- [THE TASK]: Produce an exact copy of the lines below, starting at the first and ending with the line containing "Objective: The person".

- [RECORDS SUPPLIED]:
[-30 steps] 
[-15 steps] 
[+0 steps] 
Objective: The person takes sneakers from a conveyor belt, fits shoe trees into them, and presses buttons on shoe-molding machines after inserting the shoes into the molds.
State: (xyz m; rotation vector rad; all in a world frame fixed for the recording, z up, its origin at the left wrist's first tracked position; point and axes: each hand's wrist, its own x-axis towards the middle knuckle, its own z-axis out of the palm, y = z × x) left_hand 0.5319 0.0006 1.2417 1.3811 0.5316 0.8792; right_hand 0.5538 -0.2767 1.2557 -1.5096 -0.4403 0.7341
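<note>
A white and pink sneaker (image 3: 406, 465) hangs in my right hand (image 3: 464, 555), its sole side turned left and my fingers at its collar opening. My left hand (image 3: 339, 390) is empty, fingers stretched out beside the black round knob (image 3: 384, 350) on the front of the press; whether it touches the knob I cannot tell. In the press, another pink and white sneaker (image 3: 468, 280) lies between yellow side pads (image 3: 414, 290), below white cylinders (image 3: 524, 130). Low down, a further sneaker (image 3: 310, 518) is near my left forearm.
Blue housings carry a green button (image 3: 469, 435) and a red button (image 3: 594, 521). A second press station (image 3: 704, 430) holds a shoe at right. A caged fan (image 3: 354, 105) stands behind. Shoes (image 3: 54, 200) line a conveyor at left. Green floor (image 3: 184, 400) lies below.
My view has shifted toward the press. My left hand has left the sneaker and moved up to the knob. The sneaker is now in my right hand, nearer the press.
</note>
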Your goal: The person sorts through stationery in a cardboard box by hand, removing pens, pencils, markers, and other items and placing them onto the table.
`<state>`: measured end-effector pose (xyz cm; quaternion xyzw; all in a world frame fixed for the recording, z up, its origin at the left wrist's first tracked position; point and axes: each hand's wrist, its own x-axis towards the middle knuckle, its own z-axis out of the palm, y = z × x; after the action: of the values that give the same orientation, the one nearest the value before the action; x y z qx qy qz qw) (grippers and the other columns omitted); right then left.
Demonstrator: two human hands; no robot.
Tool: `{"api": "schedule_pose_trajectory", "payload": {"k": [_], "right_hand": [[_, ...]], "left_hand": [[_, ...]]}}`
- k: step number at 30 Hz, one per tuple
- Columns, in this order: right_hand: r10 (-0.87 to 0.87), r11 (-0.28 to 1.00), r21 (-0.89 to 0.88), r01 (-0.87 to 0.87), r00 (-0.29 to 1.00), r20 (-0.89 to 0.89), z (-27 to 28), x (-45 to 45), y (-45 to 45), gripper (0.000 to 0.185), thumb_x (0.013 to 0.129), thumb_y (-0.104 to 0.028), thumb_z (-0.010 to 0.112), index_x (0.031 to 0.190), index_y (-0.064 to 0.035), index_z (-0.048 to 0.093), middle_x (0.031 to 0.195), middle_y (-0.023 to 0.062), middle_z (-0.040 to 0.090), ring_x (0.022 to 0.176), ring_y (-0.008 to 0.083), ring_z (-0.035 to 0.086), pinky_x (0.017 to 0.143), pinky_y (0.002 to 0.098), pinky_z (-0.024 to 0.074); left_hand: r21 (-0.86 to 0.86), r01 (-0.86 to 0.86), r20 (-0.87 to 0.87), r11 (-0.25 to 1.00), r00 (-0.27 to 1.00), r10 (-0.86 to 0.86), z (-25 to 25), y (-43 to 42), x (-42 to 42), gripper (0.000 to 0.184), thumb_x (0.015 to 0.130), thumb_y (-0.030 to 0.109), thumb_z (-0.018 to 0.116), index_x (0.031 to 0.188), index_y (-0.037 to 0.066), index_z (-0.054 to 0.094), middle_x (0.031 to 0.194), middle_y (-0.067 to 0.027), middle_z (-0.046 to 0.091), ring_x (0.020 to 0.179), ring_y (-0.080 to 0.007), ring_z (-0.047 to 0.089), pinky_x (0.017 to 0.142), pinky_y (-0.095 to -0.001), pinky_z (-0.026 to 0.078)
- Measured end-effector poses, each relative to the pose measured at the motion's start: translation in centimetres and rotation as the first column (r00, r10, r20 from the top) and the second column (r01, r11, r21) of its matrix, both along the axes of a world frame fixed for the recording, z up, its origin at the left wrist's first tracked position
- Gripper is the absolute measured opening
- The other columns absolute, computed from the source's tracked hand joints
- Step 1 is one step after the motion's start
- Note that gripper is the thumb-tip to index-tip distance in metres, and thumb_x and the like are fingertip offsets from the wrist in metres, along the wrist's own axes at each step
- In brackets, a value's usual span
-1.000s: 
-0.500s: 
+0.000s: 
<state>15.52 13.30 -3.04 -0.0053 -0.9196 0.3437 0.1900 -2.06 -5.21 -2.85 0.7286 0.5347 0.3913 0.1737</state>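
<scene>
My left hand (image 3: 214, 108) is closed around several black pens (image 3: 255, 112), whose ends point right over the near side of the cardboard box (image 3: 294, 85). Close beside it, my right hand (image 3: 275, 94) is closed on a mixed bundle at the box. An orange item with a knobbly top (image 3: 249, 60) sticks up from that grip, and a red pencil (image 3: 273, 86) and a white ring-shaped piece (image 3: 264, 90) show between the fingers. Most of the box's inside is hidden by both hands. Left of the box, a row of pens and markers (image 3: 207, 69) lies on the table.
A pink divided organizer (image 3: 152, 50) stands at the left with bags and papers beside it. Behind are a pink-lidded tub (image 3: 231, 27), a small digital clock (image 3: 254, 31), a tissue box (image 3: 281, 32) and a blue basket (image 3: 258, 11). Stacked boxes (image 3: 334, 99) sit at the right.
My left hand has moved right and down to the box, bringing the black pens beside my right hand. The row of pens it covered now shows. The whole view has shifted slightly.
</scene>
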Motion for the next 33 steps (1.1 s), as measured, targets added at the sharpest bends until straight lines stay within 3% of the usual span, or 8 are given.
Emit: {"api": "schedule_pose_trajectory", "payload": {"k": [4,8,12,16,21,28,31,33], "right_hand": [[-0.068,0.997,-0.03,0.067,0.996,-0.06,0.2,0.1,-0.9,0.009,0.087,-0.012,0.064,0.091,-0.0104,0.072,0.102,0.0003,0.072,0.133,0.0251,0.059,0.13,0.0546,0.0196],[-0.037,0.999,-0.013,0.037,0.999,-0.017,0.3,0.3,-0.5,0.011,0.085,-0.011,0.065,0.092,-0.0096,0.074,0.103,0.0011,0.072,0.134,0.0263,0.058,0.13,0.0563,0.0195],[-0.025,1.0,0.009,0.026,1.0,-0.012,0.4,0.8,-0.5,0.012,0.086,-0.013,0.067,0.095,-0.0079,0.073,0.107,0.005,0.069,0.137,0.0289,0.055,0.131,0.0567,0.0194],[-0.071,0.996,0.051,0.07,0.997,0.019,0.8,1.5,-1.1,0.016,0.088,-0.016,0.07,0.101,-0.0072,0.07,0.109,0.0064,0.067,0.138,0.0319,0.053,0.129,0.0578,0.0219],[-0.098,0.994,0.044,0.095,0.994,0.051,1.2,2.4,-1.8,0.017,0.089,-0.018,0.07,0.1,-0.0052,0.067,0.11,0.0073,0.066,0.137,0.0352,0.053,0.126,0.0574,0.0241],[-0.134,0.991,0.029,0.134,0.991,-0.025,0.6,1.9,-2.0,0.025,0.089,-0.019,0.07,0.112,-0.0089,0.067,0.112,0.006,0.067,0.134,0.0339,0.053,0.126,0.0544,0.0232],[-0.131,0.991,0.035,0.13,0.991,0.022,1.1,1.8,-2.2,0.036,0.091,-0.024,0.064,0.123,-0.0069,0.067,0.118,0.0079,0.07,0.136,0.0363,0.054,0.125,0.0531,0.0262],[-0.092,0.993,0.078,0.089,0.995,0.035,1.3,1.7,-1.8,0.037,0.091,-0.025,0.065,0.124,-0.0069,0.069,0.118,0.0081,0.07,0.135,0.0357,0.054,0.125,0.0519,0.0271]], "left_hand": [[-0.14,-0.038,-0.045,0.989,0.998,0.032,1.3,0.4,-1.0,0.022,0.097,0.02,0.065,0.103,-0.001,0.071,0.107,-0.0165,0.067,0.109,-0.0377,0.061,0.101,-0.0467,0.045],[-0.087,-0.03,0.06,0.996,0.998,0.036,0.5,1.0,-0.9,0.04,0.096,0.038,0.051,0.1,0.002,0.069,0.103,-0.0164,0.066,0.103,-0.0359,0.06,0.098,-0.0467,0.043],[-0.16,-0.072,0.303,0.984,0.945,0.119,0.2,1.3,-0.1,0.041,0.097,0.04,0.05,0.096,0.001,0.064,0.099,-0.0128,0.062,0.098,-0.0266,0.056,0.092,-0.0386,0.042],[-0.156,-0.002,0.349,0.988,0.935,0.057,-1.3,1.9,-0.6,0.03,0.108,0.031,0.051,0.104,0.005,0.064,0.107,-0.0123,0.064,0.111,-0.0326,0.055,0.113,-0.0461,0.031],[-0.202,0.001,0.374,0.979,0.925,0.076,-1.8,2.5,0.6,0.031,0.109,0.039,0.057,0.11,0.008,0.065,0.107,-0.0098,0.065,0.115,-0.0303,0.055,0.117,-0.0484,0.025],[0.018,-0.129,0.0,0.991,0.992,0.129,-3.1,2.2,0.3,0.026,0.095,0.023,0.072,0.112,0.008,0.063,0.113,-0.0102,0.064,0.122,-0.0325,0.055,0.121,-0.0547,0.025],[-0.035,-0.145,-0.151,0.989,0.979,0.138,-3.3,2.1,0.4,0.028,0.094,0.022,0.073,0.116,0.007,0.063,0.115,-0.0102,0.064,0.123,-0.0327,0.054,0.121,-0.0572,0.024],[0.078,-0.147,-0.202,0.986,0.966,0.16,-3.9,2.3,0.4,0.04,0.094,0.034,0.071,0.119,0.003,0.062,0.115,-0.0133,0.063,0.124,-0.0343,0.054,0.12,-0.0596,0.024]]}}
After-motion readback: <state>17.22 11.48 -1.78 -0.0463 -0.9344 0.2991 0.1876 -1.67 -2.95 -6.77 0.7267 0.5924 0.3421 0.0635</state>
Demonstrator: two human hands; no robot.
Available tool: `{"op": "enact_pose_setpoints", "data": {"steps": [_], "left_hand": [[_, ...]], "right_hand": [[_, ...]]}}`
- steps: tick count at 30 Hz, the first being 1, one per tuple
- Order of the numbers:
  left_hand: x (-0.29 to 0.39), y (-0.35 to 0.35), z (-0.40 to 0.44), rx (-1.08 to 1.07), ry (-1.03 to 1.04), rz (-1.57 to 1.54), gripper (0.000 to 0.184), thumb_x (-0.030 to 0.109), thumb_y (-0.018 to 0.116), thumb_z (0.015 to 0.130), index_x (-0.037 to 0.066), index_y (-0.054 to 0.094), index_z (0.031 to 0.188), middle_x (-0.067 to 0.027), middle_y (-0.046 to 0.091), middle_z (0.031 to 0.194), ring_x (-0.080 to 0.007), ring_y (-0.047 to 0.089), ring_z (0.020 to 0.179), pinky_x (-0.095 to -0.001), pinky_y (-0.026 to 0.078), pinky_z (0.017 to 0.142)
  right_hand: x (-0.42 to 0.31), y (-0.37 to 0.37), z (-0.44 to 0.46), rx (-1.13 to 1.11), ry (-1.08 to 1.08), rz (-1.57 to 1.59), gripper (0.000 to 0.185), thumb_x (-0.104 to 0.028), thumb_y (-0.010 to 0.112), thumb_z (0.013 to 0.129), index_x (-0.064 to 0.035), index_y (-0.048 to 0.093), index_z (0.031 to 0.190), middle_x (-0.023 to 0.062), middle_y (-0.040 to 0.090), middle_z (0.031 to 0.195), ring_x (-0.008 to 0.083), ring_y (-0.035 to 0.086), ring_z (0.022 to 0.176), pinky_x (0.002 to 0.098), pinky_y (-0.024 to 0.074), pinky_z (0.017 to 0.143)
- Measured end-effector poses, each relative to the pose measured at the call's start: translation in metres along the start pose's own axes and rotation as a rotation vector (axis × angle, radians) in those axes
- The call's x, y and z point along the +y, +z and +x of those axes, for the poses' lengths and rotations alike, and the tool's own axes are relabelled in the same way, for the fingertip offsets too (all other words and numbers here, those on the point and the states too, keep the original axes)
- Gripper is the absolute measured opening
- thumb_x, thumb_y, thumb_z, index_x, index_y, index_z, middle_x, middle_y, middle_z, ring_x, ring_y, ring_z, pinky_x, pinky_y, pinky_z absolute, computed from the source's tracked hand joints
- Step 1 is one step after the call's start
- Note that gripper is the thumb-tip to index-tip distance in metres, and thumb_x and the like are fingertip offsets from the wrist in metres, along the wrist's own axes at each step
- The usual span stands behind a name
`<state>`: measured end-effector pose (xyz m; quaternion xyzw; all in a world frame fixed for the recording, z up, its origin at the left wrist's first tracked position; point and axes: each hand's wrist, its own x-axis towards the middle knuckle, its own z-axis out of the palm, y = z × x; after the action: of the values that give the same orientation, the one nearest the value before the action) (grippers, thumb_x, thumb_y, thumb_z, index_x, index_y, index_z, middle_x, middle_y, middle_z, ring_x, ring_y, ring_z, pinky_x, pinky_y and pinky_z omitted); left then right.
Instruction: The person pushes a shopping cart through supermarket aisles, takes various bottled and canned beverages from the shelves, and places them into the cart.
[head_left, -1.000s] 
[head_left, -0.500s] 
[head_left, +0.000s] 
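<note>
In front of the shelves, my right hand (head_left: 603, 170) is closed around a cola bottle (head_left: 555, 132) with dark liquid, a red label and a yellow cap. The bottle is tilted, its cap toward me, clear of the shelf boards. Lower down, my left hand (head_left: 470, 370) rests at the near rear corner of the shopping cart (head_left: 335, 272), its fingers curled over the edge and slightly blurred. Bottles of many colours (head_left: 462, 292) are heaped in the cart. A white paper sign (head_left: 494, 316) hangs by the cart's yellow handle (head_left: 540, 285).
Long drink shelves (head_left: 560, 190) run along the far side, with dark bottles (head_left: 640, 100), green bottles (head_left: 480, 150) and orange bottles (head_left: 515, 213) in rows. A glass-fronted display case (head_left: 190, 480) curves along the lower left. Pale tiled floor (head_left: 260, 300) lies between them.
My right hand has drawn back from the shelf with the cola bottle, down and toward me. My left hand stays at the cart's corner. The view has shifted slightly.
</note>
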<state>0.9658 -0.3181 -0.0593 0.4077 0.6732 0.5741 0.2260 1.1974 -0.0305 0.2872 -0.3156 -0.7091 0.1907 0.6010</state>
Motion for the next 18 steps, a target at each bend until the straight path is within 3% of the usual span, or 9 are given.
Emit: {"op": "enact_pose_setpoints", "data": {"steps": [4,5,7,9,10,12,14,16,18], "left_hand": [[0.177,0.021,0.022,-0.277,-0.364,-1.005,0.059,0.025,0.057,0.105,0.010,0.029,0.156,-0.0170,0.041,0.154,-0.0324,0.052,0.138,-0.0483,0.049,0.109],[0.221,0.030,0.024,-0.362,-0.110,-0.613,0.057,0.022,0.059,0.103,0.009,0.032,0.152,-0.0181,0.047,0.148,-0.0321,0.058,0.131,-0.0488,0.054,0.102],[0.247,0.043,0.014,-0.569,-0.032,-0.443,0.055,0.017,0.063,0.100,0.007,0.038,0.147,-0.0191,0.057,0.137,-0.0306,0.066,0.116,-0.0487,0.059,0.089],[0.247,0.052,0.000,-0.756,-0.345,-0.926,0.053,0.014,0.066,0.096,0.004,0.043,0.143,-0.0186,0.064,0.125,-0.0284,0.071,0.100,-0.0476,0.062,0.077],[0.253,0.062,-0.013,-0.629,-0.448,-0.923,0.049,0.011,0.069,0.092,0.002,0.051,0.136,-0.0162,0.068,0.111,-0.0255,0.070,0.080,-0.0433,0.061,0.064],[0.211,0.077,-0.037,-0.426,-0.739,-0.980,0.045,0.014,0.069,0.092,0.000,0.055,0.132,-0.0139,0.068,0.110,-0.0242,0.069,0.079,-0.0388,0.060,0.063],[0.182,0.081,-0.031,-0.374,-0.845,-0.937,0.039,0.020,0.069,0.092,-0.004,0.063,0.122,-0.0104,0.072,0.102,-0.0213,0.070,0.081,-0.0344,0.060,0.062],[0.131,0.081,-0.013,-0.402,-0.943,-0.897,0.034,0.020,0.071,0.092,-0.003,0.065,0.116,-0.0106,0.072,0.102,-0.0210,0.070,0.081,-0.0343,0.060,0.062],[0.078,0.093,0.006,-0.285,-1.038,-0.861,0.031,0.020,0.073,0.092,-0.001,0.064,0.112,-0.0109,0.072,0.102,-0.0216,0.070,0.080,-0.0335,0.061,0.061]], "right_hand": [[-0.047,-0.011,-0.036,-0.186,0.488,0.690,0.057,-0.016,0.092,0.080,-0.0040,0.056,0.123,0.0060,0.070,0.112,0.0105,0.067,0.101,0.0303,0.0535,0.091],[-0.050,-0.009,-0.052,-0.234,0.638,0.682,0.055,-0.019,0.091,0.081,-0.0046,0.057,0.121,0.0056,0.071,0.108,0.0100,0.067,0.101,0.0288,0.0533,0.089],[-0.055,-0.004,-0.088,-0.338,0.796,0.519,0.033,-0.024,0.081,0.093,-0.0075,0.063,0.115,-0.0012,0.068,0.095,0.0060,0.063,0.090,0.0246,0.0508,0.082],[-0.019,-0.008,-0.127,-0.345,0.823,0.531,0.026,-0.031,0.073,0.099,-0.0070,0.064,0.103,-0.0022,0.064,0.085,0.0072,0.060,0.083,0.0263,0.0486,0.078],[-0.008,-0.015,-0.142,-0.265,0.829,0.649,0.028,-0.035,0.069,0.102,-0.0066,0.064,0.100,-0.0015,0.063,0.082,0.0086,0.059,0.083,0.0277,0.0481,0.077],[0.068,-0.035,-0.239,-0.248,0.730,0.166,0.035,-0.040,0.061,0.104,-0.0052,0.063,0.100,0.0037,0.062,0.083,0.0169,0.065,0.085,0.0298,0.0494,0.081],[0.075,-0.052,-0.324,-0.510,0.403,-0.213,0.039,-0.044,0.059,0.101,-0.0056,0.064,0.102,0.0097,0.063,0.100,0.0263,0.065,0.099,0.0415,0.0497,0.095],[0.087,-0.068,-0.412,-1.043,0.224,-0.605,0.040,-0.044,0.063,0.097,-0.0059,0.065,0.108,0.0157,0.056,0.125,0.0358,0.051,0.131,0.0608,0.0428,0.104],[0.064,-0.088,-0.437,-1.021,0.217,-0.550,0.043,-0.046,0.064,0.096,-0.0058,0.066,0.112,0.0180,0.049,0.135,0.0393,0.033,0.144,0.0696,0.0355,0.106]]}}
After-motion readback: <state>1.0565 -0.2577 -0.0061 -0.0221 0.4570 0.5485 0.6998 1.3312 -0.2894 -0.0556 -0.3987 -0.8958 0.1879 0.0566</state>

- [ANSWER TO THE EXERCISE]:
[-30 steps] 
[-15 steps] 
[+0 steps] 
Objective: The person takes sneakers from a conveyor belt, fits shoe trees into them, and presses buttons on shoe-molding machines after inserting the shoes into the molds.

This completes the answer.